Answer with a single number: the count of lines below that hold "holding".

Data records »
------------------------------------------------------------

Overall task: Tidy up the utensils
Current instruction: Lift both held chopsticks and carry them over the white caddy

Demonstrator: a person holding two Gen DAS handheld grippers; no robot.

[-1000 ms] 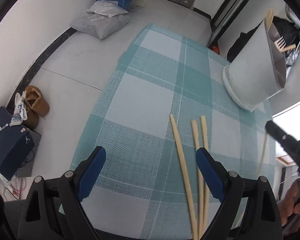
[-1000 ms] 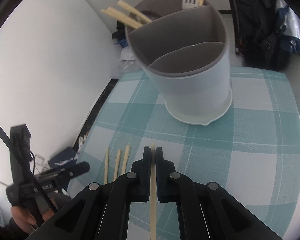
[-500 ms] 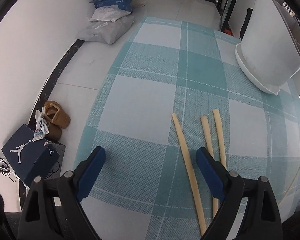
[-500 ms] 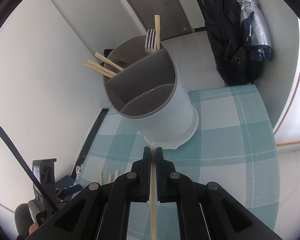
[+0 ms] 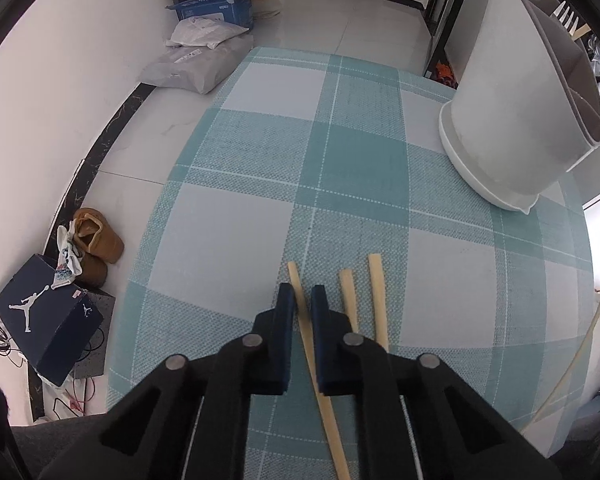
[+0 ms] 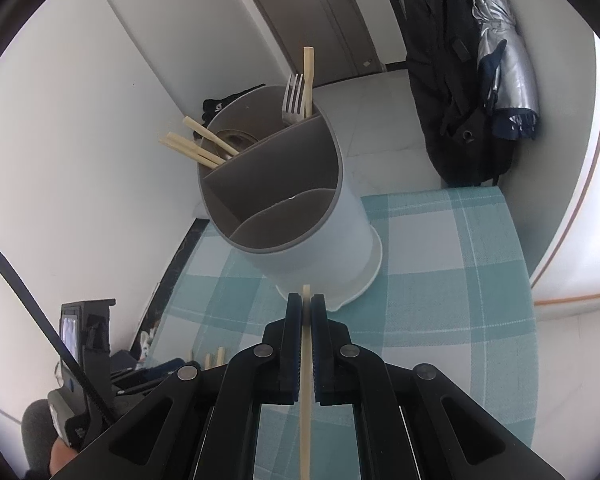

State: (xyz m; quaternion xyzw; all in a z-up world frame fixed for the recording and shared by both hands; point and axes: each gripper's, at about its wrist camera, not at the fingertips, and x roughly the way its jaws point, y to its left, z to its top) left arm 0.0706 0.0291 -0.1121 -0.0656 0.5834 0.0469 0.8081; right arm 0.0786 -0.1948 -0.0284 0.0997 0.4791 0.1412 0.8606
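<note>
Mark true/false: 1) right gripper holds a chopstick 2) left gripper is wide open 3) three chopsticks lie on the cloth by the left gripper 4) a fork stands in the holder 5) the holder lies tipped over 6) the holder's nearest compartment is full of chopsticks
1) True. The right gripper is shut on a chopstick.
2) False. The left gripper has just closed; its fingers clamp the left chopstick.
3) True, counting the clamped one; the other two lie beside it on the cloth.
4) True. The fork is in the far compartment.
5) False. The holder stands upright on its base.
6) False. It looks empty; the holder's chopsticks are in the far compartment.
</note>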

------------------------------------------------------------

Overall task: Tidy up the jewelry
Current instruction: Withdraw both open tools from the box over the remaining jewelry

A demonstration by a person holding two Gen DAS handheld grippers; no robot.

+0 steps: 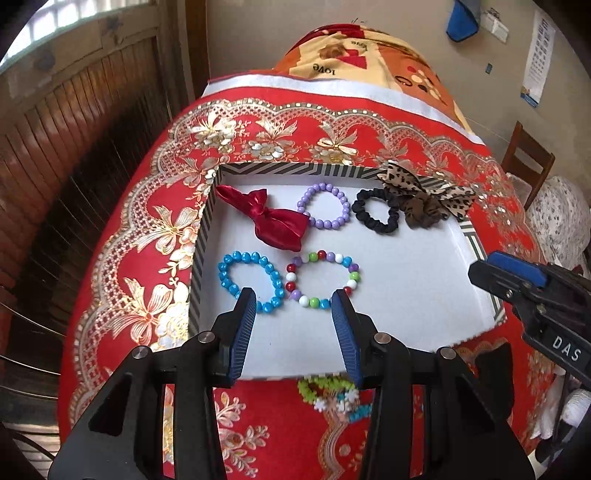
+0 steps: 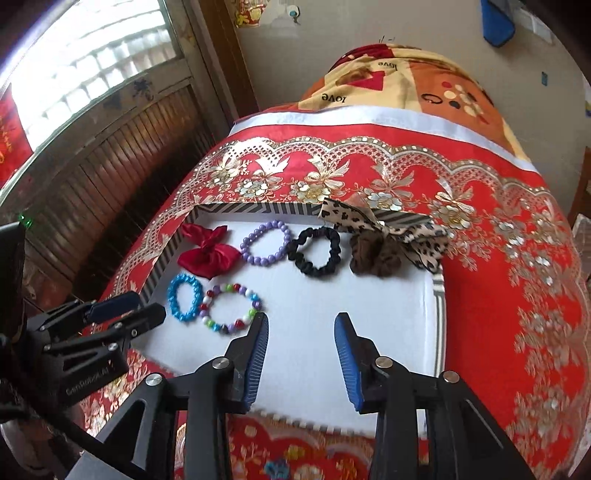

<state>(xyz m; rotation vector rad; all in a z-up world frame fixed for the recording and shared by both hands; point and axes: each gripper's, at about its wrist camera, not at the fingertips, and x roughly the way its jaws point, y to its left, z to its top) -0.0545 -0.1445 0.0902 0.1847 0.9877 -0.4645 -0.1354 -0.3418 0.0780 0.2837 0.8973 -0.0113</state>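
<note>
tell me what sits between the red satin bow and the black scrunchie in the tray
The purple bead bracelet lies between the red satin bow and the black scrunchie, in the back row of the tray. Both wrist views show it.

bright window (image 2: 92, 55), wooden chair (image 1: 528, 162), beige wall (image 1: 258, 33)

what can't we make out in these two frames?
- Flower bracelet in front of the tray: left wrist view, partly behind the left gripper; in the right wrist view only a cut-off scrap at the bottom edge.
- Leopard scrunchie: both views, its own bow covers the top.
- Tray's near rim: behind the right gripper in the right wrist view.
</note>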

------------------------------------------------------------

Completed exercise » 2